Yo he tenido mucha suerte y cuento por bastantes ocasiones en que personas extraordinarias, por una razón u otra, han cruzado sus caminos con el mío. Escribo que eso es un fantástica suerte, incluso a pesar de uno mismo, e incluso, también, de estas raras especies, porque no es infrecuente que en este mundo casi siempre empache la convivencia prolongada con tipos que andan a otra velocidad.

Bueno, cuento el trasunto de uno, según yo lo interpreto. Hace unos cuantos años lo conocí por otros foros donde ambos intentábamos abrir espacios de oxígeno. Y entre tareas de simple gestión y sesiones de tormentas de ideas, se escaparon algunos cafés, unas cuantas cervezas y ciertas conversaciones sobre cuestiones de fondo en un escenario netamente superficial, fuera de todo pronóstico al fin y al cabo, que nos sedujeron. Como es lógico y normal, la búsqueda de oxígeno acabó premiándonos, a este muchacho, a mí y a una legión desordenada de incautos, con un cargamento especial de dióxido de carbono, o como carajo se llame ahora, que nos obligó a reinventarnos con más voluntad que acierto. Yo volví a hacer lo que hago y el otro se marcó un reseteo integral y se fue a recoger aceitunas. Tal cual.

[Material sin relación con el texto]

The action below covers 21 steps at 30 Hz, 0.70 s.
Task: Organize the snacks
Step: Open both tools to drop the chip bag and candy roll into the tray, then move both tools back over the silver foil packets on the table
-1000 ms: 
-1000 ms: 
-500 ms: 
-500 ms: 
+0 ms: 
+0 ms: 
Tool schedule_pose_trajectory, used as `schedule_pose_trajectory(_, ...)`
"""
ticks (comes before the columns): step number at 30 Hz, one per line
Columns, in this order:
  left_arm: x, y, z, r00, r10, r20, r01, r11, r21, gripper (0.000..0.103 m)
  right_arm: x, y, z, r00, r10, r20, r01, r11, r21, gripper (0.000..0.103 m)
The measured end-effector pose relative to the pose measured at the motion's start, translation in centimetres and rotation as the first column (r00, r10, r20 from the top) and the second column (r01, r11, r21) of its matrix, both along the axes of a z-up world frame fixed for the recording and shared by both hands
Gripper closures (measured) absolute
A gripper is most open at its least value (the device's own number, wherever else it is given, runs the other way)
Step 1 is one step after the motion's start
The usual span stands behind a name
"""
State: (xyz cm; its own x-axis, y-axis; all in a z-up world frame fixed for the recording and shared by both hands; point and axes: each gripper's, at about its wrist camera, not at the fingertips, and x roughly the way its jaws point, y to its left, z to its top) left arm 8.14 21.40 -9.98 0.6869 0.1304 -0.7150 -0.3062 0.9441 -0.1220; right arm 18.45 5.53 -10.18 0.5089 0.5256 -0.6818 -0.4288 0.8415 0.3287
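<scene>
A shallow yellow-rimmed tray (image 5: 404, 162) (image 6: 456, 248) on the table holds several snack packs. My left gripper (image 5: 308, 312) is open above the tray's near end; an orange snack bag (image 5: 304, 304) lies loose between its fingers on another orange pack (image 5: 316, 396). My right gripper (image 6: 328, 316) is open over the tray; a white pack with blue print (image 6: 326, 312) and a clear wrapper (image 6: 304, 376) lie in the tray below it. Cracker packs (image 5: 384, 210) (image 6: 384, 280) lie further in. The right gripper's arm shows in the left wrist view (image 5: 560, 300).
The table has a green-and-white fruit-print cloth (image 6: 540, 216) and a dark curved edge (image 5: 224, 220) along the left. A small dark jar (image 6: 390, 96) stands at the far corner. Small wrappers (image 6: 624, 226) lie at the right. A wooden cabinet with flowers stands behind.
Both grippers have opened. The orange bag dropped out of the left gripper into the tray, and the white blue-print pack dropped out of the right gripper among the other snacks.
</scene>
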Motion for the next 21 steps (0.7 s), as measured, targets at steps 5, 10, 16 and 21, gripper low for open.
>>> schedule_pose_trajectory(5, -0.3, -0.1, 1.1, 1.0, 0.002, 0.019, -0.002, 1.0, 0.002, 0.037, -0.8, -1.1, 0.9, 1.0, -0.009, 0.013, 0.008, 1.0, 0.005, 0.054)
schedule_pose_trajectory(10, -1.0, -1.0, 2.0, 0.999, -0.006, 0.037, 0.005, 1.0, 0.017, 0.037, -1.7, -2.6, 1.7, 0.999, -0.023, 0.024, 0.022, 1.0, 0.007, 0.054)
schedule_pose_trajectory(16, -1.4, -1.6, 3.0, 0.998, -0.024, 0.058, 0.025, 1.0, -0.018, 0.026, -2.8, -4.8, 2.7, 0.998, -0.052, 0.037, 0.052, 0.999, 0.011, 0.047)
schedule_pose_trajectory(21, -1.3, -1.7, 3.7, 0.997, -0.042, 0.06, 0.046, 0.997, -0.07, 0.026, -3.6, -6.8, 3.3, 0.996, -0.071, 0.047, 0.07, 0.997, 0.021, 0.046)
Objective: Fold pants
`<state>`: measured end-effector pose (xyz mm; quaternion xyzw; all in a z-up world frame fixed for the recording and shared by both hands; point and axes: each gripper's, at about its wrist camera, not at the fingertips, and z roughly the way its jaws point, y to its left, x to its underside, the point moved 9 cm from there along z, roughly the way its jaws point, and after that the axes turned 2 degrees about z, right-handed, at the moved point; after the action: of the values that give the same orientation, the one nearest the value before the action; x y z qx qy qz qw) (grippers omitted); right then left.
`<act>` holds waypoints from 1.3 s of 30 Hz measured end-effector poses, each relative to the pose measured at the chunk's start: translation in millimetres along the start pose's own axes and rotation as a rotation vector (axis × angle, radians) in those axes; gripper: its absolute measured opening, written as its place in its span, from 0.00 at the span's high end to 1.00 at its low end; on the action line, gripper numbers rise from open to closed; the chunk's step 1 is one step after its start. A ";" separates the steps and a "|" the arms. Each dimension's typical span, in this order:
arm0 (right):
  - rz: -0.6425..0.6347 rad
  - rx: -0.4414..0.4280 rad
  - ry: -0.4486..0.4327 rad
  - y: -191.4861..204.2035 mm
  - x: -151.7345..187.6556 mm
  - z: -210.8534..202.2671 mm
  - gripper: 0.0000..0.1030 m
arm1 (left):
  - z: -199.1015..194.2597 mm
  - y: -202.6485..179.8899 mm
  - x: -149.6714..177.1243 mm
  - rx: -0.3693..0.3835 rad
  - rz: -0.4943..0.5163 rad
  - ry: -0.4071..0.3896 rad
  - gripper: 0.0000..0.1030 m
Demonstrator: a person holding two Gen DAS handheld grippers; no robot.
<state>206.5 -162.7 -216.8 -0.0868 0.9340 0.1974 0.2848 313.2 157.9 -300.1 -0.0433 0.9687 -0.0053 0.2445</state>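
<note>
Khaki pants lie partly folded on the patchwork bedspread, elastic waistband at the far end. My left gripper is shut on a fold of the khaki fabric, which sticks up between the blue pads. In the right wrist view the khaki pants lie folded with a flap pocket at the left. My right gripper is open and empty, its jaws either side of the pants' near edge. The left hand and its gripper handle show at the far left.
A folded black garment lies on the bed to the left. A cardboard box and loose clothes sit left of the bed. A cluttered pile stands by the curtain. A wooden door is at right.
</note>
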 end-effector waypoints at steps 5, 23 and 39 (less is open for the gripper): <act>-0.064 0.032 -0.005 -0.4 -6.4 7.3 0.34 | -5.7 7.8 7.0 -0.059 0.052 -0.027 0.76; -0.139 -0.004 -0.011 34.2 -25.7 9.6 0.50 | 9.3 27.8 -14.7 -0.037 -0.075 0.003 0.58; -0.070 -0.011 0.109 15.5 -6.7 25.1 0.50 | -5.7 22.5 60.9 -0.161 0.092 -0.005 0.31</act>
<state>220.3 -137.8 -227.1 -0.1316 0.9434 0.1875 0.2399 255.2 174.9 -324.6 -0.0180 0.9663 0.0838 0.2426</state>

El tiempo pasó y, aunque no perdimos del todo el contacto, no nos vimos con la misma frecuencia porque los plazos procesales no son los mismos que los de las cabañuelas. No obstante, conservamos una tradición singular consistente en procurarnos un desayuno estival a base de huevos, bacon, salchichas, café, zumo de naranja (y de cebada también) cerquita del mar un mañana de agosto. En uno de éstos, se me ocurrió una idea para sacarlo del abatimiento del campo, porque el tipo seguía, sangrante, en la técnica de vapulear olivos pero no se la comenté hasta unos meses después. Yo creía, equivocado, que el campo era un lugar inhóspito y le ofrecería la liberación. Supe pronto que siempre fue libre.

Para pensar fuera de tiesto, el sujeto se calzó unas botas, forzó el dobladillo de sus pantalones y vistió unas corbatas irritantes. Armó una revolución. El batiburrillo que montó fue una de las experiencias más interesantes de mi vida profesional y, sin resultados concretos, aprendí lo bueno que es tener al costado un aliciente de superación al mismo tiempo que una máquina de ideas que necesariamente hay que controlar porque el mundo no entiende de intenciones.

El individuo anda ahora en temas distintos a los que nos retrataron entonces pero ha vuelto a caer una cerveza común sin distancia, que he agradecido y disfrutado. Sigue igual: insolente y brillante, tratando el negocio intelectual de la misma forma que si varease un olivo: con la precisión matemática del enigmático e irremplazable número pi. Y me temo que cualquier día vuelve.